Though the technology promises seemingly innumerable ways to positively impact human life, gene editing is truly a double-edged sword, with nearly as many potentially negative consequences as benefits. Now, an advisory council to President Obama is urging the government to start creating countermeasures for the negative use of emerging biotechnologies.
This month, the President’s Council of Advisors on Science and Technology (PCAST) wrote a letter to President Obama recommending measures to address this potential for harm using new technologies. It advocates funding new research into antibiotic and antiviral drugs to combat resistance and having a $250 million fund for the stockpiling of vaccines.
Even more than addressing current threats, PCAST wants the government to look at the future. They’ve called for the establishment of a new government body that creates plans for national biodefense and urged setting aside a $2 billion standby fund for addressing emerging bioterror threats.
HOPE FOR THE BEST, PREPARE FOR THE WORST
We are currently in nothing short of a golden age of gene editing. The advent of CRISPR and better genetic sequencing has allowed scientists unprecedented control over an organism’s genome. We are now actively engineering cures for HIV, blood-borne diseases, and even cancer using CRISPR and other gene editing techniques.

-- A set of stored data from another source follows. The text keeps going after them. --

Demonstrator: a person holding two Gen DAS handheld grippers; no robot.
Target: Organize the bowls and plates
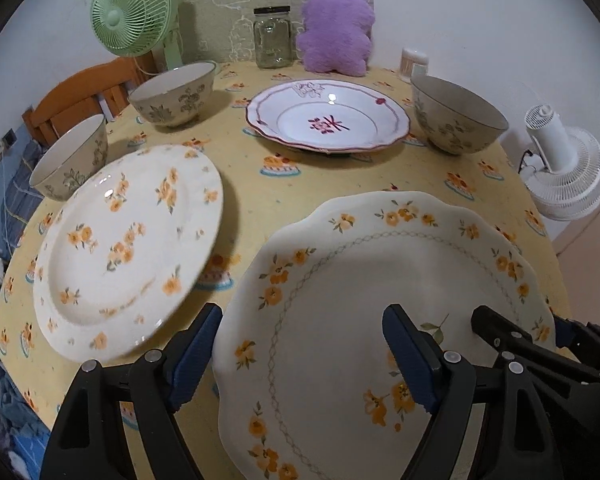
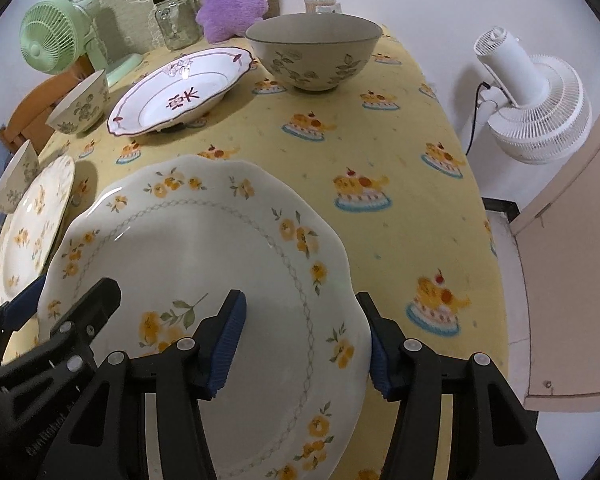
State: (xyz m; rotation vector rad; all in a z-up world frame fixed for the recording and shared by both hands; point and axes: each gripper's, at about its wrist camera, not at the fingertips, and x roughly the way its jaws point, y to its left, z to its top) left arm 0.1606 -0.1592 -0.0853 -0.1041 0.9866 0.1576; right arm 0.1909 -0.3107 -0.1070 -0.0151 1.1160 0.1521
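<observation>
A scalloped cream plate (image 1: 340,280) with orange flowers lies at the near side of the yellow table. My left gripper (image 1: 302,356) straddles its left rim, one pad outside the edge and one on the plate's face. On the opposite rim my right gripper (image 2: 302,344) grips the same scalloped plate (image 2: 204,248) in the same way. Left of it lies a round flowered plate (image 1: 128,248). Farther back stands a pink-rimmed deep plate (image 1: 328,116). Three leaf-patterned bowls stand around: one at the far left (image 1: 176,92), one at the left edge (image 1: 70,160), one at the far right (image 1: 456,116).
Along the back wall stand a green fan (image 1: 134,12), a glass jar (image 1: 272,38), a purple plush (image 1: 336,28) and a small white container (image 1: 414,60). A white fan (image 1: 568,176) stands beyond the table's right edge, a wooden chair (image 1: 80,96) at the far left.
</observation>
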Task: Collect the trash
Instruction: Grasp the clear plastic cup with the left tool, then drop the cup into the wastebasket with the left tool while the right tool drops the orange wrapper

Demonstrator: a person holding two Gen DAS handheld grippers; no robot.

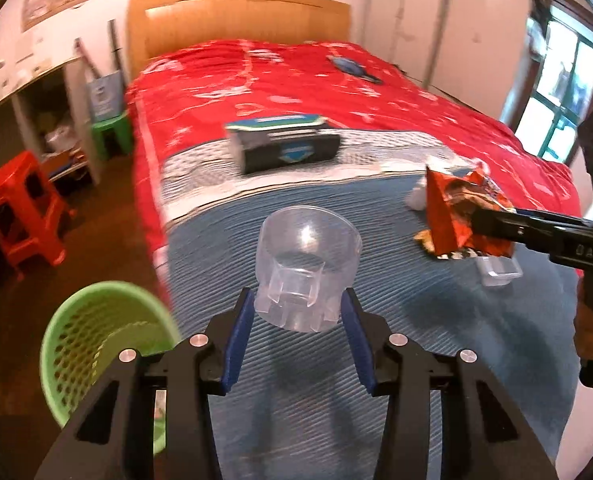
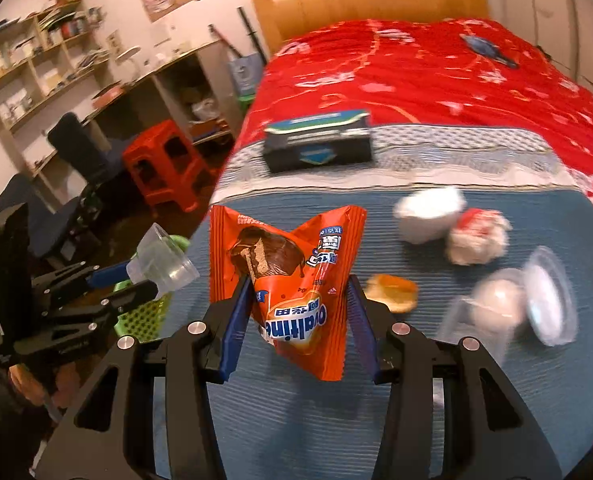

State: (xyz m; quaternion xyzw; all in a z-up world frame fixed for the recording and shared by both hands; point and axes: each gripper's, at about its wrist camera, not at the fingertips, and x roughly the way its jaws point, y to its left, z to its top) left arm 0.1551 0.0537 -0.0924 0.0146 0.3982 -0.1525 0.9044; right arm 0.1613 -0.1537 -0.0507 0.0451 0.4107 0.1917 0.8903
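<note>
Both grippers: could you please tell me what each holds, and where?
Left gripper grips the clear plastic cup by its base; right gripper pinches the orange snack wrapper across its lower half.

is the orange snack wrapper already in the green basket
No, the orange snack wrapper is held between the right gripper fingers above the bed, while the green basket stands on the floor beside it.

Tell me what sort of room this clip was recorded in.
Most likely a lived-in bedroom: a bed with a red quilt and a wooden headboard fills both views, and a desk with cluttered bookshelves lines the wall beside it.
</note>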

Unfortunately, this same technology that is engineering future cures can also be used to beef-up current diseases and plagues. We are already facing a near-crisis with superbugs and antibiotic-resistant viruses, so just imagine if an enemy engineered one with specific resistance to last-line drugs we use for only the worst cases.
Rather than augmenting a current biological threat, why not make one from scratch? A bioterrorist could take a regular virus’s DNA and programming it to disrupt or repress all sorts of cell functions. They could even create pests that are resistant to chemicals and then use those to attack America’s crops.
The general rule is that as technology and society develop exponentially, laws and regulations struggle to keep up. We’re already seeing this in drones, driverless cars, and high-speed rail, so it’s good that as we’re on the cusp of a genetic revolution, people in the scientific community are already thinking about the potential negative consequences of unbridled research into the field. Now, we just have to see how the government chooses to react to these warnings.